DeSalvo shifts focus from health IT to Ebola crisis
HHS's national coordinator for health information technology has been named acting assistant secretary for health, effective immediately.
Karen DeSalvo
Karen DeSalvo is leaving her job as head of the Office of National Coordinator for Health Information Technology to take on the post of acting assistant secretary for health at the Department of Health and Human Services, where she will be the point person for HHS’s response to the Ebola outbreak.
The Office of the Assistant Secretary for Health (OASH) oversees the Surgeon General, the National Vaccine Program Office, the Office of HIV/AIDS and Infectious Disease Policy, and other key public health initiatives.
DeSalvo is taking up her new role immediately, at the request of HHS Secretary Sylvia Burwell, according to an ONC spokesperson. "Dr. DeSalvo has deep roots and a belief in public health and its critical value in assuring the health of everyone, not only in crisis, but every day," the spokesperson said in an email.

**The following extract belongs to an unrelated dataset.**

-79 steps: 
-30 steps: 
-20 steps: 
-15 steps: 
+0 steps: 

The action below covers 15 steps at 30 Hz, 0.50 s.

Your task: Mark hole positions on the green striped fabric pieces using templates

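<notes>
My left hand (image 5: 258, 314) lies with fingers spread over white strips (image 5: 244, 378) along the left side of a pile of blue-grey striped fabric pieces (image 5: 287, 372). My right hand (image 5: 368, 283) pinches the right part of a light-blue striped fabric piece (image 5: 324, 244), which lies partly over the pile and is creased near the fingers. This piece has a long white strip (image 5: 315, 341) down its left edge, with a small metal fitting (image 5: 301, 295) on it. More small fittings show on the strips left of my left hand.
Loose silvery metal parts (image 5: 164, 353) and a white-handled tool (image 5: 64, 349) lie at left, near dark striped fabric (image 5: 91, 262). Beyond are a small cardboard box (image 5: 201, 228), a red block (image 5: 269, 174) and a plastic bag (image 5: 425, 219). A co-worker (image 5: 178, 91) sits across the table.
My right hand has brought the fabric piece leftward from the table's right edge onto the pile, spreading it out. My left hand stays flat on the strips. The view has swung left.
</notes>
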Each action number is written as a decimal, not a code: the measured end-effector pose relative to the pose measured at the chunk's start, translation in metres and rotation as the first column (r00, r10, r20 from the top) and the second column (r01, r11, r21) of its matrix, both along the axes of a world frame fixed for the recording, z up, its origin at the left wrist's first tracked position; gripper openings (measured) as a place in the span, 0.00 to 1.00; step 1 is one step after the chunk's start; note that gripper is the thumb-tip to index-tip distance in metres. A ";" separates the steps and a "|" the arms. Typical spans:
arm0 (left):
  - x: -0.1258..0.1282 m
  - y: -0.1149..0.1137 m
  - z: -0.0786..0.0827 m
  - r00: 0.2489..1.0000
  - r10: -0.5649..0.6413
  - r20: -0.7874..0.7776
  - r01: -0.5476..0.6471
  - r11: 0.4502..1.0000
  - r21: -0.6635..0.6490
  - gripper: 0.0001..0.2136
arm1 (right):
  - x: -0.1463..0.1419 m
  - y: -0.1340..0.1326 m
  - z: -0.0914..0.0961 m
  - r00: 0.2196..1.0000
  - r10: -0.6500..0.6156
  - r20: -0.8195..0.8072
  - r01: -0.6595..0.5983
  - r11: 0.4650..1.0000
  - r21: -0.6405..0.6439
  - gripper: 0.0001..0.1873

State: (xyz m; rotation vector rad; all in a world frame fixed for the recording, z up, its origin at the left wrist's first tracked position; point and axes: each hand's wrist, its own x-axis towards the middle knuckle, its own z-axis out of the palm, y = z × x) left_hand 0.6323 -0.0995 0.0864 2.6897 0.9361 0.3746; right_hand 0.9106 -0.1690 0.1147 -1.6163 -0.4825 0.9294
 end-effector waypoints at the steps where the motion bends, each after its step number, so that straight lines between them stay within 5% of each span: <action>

Lisa Lewis, ONC’s chief operating officer, will take over as acting National Coordinator for Health Information Technology. That office is facilitating the adoption of interoperable electronic health records by health care providers though a mix of incentives and rulemaking. The ONC doled out an estimated $25 billion in incentives paid for by the 2009 economic stimulus legislation. Now the ONC is moving to use its regulatory muscle to build in interoperability requirements for electronic health care record vendors and to use the lever of government payers like Medicare to enforce the use of EHRs.
The ONC has seen a series of executive departures in the wake of a reorganization that was announced in late May, which streamlined the organization to accommodate the end of stimulus funding for EHR incentives. Joy Pritts, chief privacy officer, departed in July. Chief scientist Doug Fridsma is leaving to lead the American Medical Informatics Association. Judy Murphy resigned as director of the ONC's Office of Clinical Quality and Safety earlier this month.
DeSalvo served as health commissioner for New Orleans before joining ONC. She will continue to be available to advise ONC efforts while she is acting as assistant secretary for health, according to the spokesperson.